Mercury glass (or silvered glass) is glass that was blown double walled, then silvered between the layers with a liquid silvering solution, and sealed. Although mercury was originally used to provide the reflective coating for mirrors, elemental mercury was never used to create tableware. Silvered glass was free-blown, then silvered with a solution containing silver nitrate and grape sugar in solution, heated, then closed. Sealing methods include metal discs covered with a glass round or a cork inserted into the unpolished pontil scar. "Mercury" silvered glass was produced originally around 1840 until at least 1930 in Bohemia (now the Czech Republic), Germany and was  also manufactured in England from 1849 to 1855. 

Edward Varnish and Frederick Hale Thomson patented the technique for silvering glass vessels in 1849. The double walled blanks were furnished by James Powell. The English examples were often cased with a layer of colored glass in jewel tones of ruby red, cobalt blue, amethyst purple and emerald green then cut to silver as illustrated in the photograph. English signatures on silvered glass include E. Varnish & Co. London, Thomson, London and Thomas Lund. 
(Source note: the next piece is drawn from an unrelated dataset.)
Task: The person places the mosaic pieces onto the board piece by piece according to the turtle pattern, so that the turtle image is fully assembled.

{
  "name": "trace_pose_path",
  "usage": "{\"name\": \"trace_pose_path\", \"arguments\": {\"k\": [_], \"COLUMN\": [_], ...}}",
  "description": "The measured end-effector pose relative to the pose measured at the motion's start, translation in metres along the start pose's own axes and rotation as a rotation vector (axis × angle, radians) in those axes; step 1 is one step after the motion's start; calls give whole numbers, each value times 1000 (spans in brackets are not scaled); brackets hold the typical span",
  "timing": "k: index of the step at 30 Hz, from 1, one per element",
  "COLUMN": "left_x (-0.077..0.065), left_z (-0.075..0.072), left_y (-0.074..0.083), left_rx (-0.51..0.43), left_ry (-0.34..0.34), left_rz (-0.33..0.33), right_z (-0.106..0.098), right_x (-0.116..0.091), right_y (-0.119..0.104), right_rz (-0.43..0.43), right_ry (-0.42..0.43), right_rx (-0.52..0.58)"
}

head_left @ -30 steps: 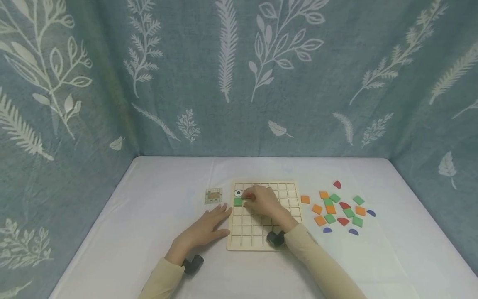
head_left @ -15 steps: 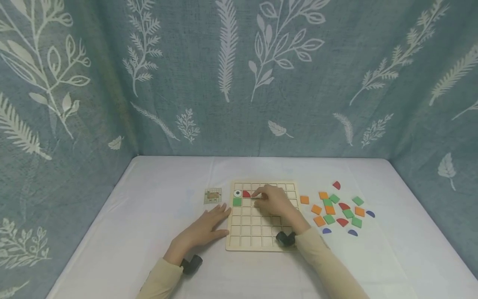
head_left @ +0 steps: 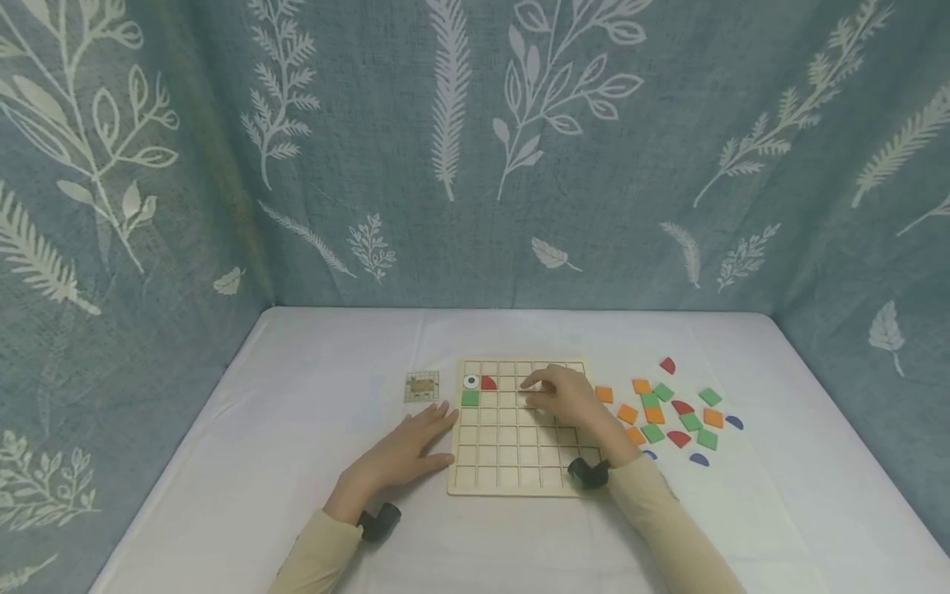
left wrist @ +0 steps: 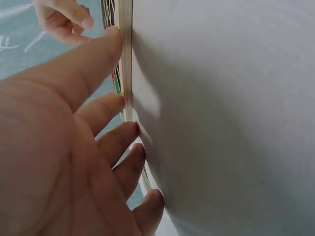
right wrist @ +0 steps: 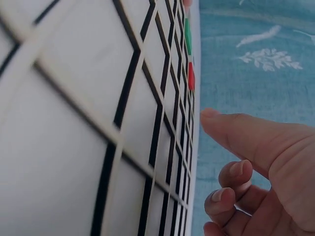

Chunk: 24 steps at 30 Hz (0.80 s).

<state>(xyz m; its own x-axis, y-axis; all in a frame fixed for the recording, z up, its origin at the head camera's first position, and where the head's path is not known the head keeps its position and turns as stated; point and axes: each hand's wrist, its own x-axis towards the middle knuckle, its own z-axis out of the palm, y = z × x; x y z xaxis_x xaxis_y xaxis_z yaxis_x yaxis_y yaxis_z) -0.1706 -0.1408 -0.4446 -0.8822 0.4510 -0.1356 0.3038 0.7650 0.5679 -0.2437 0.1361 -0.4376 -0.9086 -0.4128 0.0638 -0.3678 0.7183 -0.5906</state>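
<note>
One gridded board (head_left: 508,456) on the desk (head_left: 334,371) bears one eye disc (head_left: 471,382), one red quarter-circle (head_left: 488,384) and one green square (head_left: 470,398), beside six orange squares (head_left: 641,385), six loose green squares (head_left: 707,439), three loose red quarter-circles (head_left: 679,439) and three blue half-discs (head_left: 699,459). The straight-fingered left hand (head_left: 404,450) meets the board's side, clearest from its wrist; the right hand (head_left: 570,398), loose and empty above, shows bent fingers (right wrist: 227,199) only from its own.

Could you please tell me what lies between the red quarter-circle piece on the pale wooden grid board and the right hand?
The head view shows only bare grid board between the red piece and the right hand.
</note>
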Motion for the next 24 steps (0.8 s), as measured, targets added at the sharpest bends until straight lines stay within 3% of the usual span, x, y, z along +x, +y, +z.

Blown glass is made utilizing a long metal blowpipe by the glass blower who shapes and heats the object. The piece is attached to a long, flat-topped iron called a pontil to the end of the piece, with a small piece of molten glass, and the blowpipe is now cracked off. The workman completes the object and then, the pontil rod or "punty" is cracked off leaving the familiar rough pontil scar. 
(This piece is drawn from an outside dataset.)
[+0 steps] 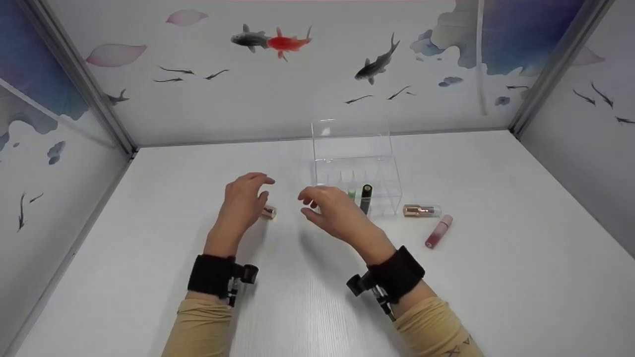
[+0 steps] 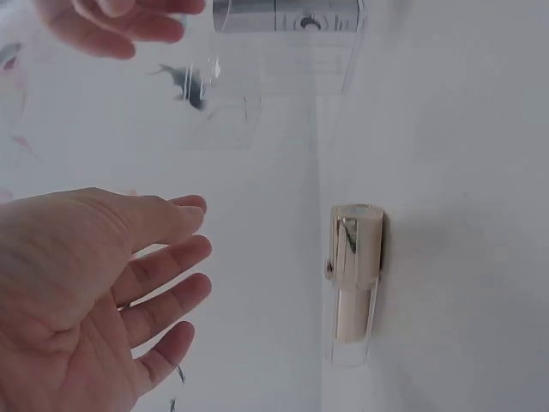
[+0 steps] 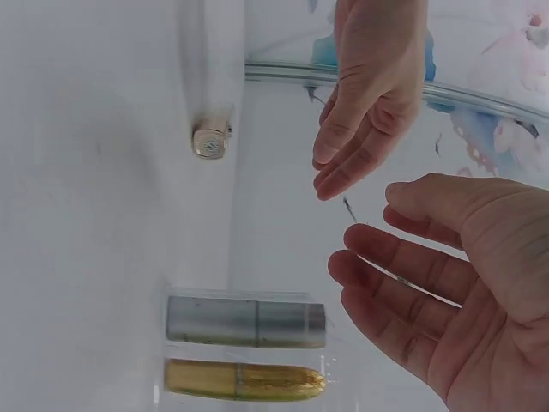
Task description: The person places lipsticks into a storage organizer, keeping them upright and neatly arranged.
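Note:
My left hand [image 1: 243,203] hovers above the white table with loosely bent fingers and nothing in them. Just beside it lies a gold lipstick [image 1: 269,212] with a clear end, partly hidden by the hand in the head view; the left wrist view shows the whole lipstick [image 2: 353,279]. My right hand [image 1: 340,213] is also raised, fingers relaxed and holding nothing, in front of a clear plastic organizer box [image 1: 392,184]. Inside the box stand a dark tube [image 1: 366,198] and a greenish one [image 1: 351,194]; the right wrist view shows a silver-grey tube [image 3: 244,322] and a gold tube [image 3: 244,379].
Right of the box lie a gold lipstick with a clear end [image 1: 421,210] and a pink-to-red lip gloss tube [image 1: 439,231]. The box's clear lid [image 1: 352,141] stands raised at its back. White panels painted with fish [image 1: 377,67] enclose the table.

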The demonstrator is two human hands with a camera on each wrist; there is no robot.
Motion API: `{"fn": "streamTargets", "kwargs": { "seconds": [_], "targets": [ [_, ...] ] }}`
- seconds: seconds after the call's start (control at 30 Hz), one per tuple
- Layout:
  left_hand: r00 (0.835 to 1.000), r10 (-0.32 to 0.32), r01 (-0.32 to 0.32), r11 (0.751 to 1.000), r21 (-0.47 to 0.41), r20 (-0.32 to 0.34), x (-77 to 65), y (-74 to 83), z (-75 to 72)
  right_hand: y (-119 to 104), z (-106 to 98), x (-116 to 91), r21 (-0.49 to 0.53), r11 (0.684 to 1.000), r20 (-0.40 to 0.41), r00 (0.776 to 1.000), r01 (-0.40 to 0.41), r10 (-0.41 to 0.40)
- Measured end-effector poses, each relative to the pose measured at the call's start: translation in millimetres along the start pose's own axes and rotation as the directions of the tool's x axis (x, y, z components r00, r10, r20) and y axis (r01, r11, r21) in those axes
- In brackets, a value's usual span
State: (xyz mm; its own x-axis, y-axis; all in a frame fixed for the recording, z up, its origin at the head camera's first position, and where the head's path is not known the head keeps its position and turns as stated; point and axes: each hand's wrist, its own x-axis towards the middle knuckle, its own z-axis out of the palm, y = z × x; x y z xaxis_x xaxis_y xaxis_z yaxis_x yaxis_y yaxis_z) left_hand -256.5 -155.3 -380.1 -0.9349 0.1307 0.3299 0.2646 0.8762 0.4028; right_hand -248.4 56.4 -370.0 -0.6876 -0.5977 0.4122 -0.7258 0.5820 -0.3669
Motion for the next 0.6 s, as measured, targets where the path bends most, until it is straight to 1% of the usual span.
{"fn": "streamTargets", "kwargs": {
  "seconds": [0.07,0.13,0.2,0.3,0.37,0.47,0.53,0.57,0.6],
  "targets": [
    [0.996,-0.062,0.061,0.998,0.012,0.058,-2.9,-11.0,-3.6,2.1,9.9,1.1,0.04,0.999,0.057,0.998,-0.01,0.008],
    [0.986,-0.111,0.109,0.994,0.027,0.125,-4.4,-18.1,-3.8,3.2,15.7,2.4,0.059,0.997,0.114,0.993,-0.052,0.045],
    [0.969,-0.16,0.156,0.987,0.036,0.187,-5.6,-23.0,-2.6,2.9,20.0,4.3,0.069,0.993,0.18,0.98,-0.097,0.084],
    [0.945,-0.211,0.2,0.977,0.069,0.251,-6.0,-29.2,1.2,0.8,26.0,7.1,0.075,0.983,0.273,0.952,-0.165,0.139],
    [0.929,-0.241,0.227,0.97,0.082,0.28,-6.1,-31.7,3.1,-1.5,29.8,9.2,0.081,0.975,0.326,0.93,-0.208,0.171],
    [0.911,-0.273,0.255,0.962,0.098,0.308,-6.0,-34.8,6.0,-5.7,36.3,12.3,0.07,0.963,0.39,0.895,-0.262,0.215],
    [0.905,-0.284,0.266,0.959,0.102,0.317,-6.1,-36.2,7.7,-8.7,41.3,15.0,0.061,0.959,0.413,0.882,-0.277,0.228],
    [0.903,-0.287,0.269,0.958,0.102,0.319,-6.1,-36.7,8.5,-10.3,44.0,16.5,0.053,0.958,0.416,0.879,-0.28,0.234],
    [0.905,-0.282,0.261,0.959,0.106,0.318,-6.0,-37.0,9.2,-11.9,46.7,17.8,0.044,0.958,0.416,0.877,-0.282,0.239]
  ]
}}
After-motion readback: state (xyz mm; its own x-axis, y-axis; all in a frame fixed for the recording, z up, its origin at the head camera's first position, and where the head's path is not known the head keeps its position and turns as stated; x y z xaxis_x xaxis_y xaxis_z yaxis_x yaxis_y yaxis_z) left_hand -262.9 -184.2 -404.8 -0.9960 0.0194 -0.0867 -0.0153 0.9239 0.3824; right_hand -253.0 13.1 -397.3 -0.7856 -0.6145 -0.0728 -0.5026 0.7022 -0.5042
Companies in the United States, including the Boston and Sandwich Glass Company, New England Glass Company, Union Glass Co., and the Boston Silver Glass Company, made silvered glass from about 1852–1880. The New England Glass Company displayed a variety of silvered glass articles including copper wheel engraved goblets, vases and other tableware at the 1853 New Crystal Palace Exhibition. 

Silvered mercury glass from Bohemia was also decorated with a variety of techniques including painting, enameling, etching, and surface engraving. 

Silvered "mercury" glass is considered one of the first true "art glass" types, that is, glass that was made for display and for its inherent artistic value rather than for utilitarian use. 

Authentic antique silvered glass pieces are still available in a wide range of decorative items and usually sold as mercury glass. 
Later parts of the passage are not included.